Workers in radiation protection suites exchange instructions before they start radiation screening in Iwaki city in Fukushima prefecture, 40km south of the Fukushima dai-ichi nuclear power plant number 1 on March 21, 2011. Workers were temporarily evacuated from part of the quake-hit atomic plant in northeast Japan when smoke rose from one of the reactors. Photo courtesy AFP.
by Staff Writers
Kitakami, Japan (AFP) March 22, 2011
Smoke belched from a stricken nuclear plant in Japan on Monday, disrupting urgent efforts to repair the cooling systems as Tokyo halted some food shipments owing to radiation worries.

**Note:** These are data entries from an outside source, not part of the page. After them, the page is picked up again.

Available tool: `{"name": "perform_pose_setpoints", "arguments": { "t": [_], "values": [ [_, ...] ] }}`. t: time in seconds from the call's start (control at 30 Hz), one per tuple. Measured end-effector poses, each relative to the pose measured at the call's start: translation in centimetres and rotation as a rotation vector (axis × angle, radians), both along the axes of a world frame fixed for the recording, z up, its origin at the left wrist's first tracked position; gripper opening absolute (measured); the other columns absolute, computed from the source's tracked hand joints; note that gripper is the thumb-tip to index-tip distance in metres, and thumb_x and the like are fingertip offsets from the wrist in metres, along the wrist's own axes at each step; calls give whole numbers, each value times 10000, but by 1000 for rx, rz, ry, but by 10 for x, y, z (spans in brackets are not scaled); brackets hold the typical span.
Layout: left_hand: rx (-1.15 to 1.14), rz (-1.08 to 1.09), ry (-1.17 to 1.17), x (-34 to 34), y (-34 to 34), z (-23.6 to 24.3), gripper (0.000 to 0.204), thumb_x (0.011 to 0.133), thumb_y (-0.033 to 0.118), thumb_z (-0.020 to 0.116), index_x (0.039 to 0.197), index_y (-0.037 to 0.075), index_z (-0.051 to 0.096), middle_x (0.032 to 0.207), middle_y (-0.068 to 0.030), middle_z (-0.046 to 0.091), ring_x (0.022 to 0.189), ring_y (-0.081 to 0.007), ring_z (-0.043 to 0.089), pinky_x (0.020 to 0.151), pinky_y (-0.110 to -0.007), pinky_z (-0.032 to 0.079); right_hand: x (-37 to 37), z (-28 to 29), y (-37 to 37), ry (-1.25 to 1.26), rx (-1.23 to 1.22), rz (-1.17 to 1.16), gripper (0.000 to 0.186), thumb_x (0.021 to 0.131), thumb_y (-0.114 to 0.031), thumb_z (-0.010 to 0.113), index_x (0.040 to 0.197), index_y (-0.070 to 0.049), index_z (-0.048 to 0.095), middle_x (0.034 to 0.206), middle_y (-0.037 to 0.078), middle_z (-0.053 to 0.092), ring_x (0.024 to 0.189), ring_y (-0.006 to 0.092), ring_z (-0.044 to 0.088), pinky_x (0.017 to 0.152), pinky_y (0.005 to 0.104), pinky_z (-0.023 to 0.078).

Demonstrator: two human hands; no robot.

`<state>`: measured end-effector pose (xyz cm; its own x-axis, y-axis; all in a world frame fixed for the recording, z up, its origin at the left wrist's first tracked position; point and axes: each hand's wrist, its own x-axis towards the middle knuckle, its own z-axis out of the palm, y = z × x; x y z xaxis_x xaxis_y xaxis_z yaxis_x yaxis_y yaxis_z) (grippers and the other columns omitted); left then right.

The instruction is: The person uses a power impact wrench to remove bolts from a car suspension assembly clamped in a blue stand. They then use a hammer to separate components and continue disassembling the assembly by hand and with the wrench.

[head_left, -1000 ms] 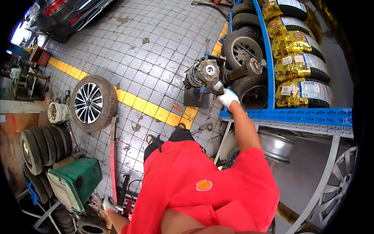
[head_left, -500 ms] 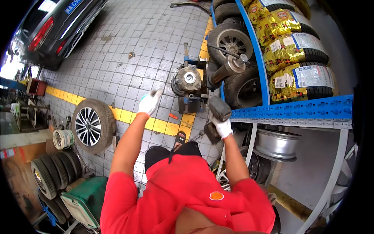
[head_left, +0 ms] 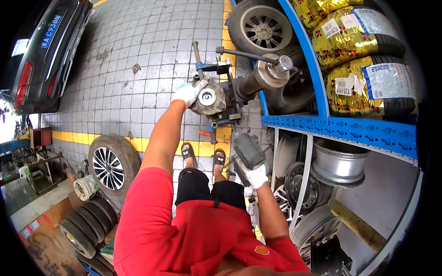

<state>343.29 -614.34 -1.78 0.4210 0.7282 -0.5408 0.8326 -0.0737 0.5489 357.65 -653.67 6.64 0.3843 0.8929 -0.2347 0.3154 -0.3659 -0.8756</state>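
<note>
My gloved left hand (head_left: 188, 93) rests on the left side of a greasy round metal assembly (head_left: 209, 105) with a bright centre ring, its fingers curled over the upper rim. The assembly sits in a press-like fixture (head_left: 235, 87) with blue-handled clamps above and below and a thick steel cylinder (head_left: 262, 76) on the right. My gloved right hand (head_left: 251, 172) grips a dark grey cordless power tool (head_left: 248, 152) at the lower right of the fixture, its nose pointing up toward the lower clamp. An orange-handled tool (head_left: 203, 134) shows behind the lower clamp.
A blue rack (head_left: 340, 129) on my right holds gold-wrapped tyres (head_left: 345, 39) and metal rims (head_left: 336, 161). A wheel (head_left: 113, 161) and tyre stack (head_left: 85, 223) stand on the left. A dark car (head_left: 43, 69) is at upper left. My sandalled feet stand near a yellow floor line (head_left: 87, 140).
My left hand has risen from low on the left onto the round assembly. My right hand has brought the power tool down toward me. My head has shifted, so the car appears larger.
</note>
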Motion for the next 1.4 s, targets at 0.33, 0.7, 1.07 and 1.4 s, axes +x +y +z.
{"name": "perform_pose_setpoints", "arguments": {
  "t": [0.33, 0.7, 1.07, 1.4],
  "values": [
    [6, -7, 44, 2, 1, 2, 847, 960, 801, 378, 1353, 115, 682, 1225, -280, 705, 1156, -424, 672, 991, -454, 507, -21, 3, 51, 35, -16, -7, 424, 926, -234, 761, 1306, -67, 672, 1267, 125, 728, 1183, 276, 686, 1006, 396, 537],
    [-70, 28, 59, 5, 8, 5, 827, 939, 786, 449, 1365, 117, 682, 1284, -262, 689, 1209, -419, 647, 1018, -440, 489, 14, 7, 181, 136, -211, -116, 474, 909, -336, 733, 1264, -25, 690, 1180, 206, 747, 1140, 363, 694, 962, 408, 526],
    [-86, 26, 21, -4, 11, 18, 962, 912, 834, 430, 1258, -18, 711, 1260, -281, 690, 1207, -404, 650, 1032, -452, 496, 33, -33, 268, -228, -413, -93, 544, 864, -425, 755, 1289, -91, 695, 1284, 201, 709, 1235, 393, 637, 1029, 450, 517],
    [-80, 63, -47, -5, 20, 13, 962, 912, 819, 451, 1307, -26, 685, 1340, -263, 661, 1253, -379, 634, 1066, -420, 486, 28, -37, 275, -366, -498, -34, 571, 860, -380, 771, 1309, -42, 667, 1332, 211, 678, 1240, 395, 619, 1039, 425, 500]
  ]
}}
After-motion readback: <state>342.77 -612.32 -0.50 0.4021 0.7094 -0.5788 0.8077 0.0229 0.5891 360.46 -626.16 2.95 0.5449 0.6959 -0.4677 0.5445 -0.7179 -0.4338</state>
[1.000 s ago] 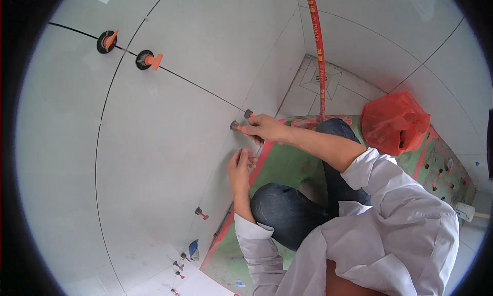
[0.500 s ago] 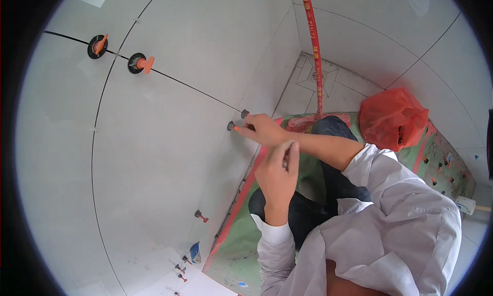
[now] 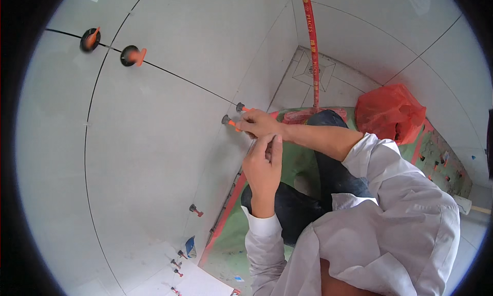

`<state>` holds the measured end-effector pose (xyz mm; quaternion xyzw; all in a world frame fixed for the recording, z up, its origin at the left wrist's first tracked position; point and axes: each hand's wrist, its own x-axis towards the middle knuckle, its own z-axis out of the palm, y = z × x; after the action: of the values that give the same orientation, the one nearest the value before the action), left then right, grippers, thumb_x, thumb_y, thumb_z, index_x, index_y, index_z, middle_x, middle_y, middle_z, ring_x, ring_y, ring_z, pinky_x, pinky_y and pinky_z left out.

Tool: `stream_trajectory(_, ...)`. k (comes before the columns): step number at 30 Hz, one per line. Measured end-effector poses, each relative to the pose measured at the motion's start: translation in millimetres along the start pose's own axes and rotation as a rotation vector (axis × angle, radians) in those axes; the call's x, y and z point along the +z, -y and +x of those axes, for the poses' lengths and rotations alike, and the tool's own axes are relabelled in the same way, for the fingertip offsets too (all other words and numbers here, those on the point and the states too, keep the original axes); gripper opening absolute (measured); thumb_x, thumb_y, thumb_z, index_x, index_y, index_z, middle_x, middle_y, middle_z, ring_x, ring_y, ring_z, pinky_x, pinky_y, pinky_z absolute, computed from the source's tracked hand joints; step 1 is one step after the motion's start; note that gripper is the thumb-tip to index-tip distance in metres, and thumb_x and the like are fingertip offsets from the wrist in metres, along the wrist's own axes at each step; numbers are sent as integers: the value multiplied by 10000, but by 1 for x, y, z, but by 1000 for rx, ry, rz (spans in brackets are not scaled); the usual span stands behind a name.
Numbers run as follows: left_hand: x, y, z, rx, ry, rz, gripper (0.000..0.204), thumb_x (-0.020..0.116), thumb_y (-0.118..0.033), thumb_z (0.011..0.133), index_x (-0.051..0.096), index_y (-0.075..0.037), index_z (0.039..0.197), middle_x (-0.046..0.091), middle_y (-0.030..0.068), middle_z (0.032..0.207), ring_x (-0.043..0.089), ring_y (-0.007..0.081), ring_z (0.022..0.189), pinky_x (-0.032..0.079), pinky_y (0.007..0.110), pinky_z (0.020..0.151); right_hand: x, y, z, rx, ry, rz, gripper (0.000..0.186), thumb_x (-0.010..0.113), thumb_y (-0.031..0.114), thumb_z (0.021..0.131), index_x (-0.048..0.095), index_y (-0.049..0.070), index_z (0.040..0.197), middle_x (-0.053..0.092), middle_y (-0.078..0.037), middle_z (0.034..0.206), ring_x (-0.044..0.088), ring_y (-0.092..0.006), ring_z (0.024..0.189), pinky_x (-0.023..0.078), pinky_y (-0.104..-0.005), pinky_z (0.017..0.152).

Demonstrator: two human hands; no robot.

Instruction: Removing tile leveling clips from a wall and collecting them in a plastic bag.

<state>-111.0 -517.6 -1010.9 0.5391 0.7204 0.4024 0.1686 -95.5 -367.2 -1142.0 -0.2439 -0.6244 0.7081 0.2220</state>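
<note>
Beside a joint in the large white tiles, my right hand (image 3: 263, 124) is closed with its fingertips on the orange handle of a black-capped tile leveler (image 3: 226, 120). A second tile leveler (image 3: 240, 107) stands just above it, its orange handle close to my knuckles. Below my right wrist, my left hand (image 3: 263, 167) is raised with thumb and fingers pinched together. Whatever may be between those fingers is too small to make out. Farther off at upper left, two larger black tile levelers with orange handles, the left one (image 3: 90, 40) and the right one (image 3: 130, 55), straddle the dark joint.
A red plastic bag (image 3: 391, 113) lies at right on a green floor sheet (image 3: 228, 255). A red printed strip (image 3: 312, 44) runs down to the floor near a drain (image 3: 314, 70). Another tile leveler (image 3: 195, 210) sticks out lower left, with several more near a blue packet (image 3: 190, 247).
The view has shifted slightly, and both hands appear a little lower or to the left. More of the two nearby orange handles shows beside my right fingers now.
</note>
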Motion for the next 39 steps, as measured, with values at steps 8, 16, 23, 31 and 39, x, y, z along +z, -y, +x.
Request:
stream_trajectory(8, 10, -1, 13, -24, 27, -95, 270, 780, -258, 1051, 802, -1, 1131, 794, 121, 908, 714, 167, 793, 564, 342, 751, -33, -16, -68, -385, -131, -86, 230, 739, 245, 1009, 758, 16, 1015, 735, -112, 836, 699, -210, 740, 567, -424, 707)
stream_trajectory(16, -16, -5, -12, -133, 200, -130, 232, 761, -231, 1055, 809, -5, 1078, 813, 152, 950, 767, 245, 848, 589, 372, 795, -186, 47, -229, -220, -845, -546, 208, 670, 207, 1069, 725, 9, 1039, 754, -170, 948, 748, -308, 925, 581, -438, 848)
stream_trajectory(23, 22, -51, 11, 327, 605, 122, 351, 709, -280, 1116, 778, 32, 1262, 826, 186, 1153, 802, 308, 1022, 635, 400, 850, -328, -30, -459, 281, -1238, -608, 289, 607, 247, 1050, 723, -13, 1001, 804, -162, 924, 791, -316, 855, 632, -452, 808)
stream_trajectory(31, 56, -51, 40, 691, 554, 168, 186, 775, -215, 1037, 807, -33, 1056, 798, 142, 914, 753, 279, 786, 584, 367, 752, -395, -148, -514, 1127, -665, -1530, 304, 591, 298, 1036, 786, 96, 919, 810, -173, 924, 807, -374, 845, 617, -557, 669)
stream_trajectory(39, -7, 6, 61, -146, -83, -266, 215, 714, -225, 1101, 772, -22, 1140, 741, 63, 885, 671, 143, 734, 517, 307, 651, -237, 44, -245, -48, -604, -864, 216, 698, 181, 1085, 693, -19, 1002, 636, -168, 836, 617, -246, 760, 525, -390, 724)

Rain meanwhile complicated rescue efforts and compounded the misery of tsunami survivors fearful of dangerous radioactive leaks from the wrecked Fukushima power station, which has suffered a series of explosions and fires.

Japan has ordered the suspension of shipments of milk and certain vegetables including spinach from regions around the plant after abnormal radiation levels were found in the products, said chief government spokesman Yukio Edano.

But "even if you eat and drink them several times it will not be a health hazard. So I would like you to act calmly," Edano said at a televised news conference.

Abnormally high levels of radioactive substances were later detected in seawater 100 metres (320 feet) from the troubled plant.

Workers were forced to evacuate from part of the facility, located 250 kilometres northeast of the capital Tokyo, after grey smoke rose from reactor number three, operator Tokyo Electric Power Co. said.

The cause was unclear but it was not believed to be linked to the all-important efforts to restore power to the reactor unit systems, officials said.

The smoke abated more than two hours later but white smoke was later seen rising from the number two reactor, although there were no immediate reports of an increase in radiation from the plant.

Shortly before the crews' evacuation, Prime Minister Naoto Kan said there was "slow but steady progress" in dealing with the atomic crisis.

Before the smoke incident, the nuclear safety agency had said engineers were close to restoring some functions in the control room of reactor number two, such as temperature and pressure instruments and the air filtering system.

"As a result, the environment for workers will significantly improve," an agency official said.

The cooling systems -- designed to protect the plant's six reactors from a potentially disastrous meltdown -- were knocked out by the 9.0-magnitude earthquake and tsunami that struck Japan's northeast Pacific coast on March 11.

Fire trucks have been spraying water to help cool the reactor units, but those operations were also disrupted by the smoke scare.

"Workers' efforts at the risk of their lives have made the situation progress little by little," Kan said, according to a government spokesman.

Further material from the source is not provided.